Directions for this task
Every line of the listing that follows must be written out unchanged.

Information supplied
Content starts
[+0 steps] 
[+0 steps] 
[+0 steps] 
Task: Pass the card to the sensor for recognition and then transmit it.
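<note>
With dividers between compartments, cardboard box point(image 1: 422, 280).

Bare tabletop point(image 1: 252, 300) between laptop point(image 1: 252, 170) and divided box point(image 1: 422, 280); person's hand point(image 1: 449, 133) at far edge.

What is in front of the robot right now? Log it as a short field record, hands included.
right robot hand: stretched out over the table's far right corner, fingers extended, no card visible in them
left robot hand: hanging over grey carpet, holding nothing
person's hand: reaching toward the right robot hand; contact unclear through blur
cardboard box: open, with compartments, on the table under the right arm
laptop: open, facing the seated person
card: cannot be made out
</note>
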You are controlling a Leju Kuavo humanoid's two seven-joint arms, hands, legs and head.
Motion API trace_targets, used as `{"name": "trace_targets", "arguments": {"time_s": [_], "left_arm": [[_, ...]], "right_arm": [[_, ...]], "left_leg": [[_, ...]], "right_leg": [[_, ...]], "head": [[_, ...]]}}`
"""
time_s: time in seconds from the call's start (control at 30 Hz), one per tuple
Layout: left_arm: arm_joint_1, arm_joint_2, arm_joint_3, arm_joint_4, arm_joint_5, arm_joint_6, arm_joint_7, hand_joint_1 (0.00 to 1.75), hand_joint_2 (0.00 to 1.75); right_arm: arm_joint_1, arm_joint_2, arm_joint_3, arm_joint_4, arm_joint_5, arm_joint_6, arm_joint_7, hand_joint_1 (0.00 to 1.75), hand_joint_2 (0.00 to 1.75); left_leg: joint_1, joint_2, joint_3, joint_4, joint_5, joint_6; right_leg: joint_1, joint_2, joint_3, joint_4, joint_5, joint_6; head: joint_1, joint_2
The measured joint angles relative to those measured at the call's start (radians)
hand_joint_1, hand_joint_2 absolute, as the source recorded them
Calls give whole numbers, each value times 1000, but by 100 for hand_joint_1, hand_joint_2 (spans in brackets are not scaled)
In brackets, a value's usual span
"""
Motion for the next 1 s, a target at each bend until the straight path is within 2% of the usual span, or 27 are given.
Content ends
Answer
[+0 steps] 
[+0 steps] 
[+0 steps] 
Task: Pass the card to the sensor for recognition and then transmit it.
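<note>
With dividers between compartments, cardboard box point(image 1: 422, 280).

Bare tabletop point(image 1: 252, 300) between laptop point(image 1: 252, 170) and divided box point(image 1: 422, 280); person's hand point(image 1: 449, 133) at far edge.

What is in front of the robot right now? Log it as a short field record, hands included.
right robot hand: stretched out over the table's far right corner, fingers extended, no card visible in them
left robot hand: hanging over grey carpet, holding nothing
person's hand: reaching toward the right robot hand; contact unclear through blur
cardboard box: open, with compartments, on the table under the right arm
laptop: open, facing the seated person
card: cannot be made out
</note>
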You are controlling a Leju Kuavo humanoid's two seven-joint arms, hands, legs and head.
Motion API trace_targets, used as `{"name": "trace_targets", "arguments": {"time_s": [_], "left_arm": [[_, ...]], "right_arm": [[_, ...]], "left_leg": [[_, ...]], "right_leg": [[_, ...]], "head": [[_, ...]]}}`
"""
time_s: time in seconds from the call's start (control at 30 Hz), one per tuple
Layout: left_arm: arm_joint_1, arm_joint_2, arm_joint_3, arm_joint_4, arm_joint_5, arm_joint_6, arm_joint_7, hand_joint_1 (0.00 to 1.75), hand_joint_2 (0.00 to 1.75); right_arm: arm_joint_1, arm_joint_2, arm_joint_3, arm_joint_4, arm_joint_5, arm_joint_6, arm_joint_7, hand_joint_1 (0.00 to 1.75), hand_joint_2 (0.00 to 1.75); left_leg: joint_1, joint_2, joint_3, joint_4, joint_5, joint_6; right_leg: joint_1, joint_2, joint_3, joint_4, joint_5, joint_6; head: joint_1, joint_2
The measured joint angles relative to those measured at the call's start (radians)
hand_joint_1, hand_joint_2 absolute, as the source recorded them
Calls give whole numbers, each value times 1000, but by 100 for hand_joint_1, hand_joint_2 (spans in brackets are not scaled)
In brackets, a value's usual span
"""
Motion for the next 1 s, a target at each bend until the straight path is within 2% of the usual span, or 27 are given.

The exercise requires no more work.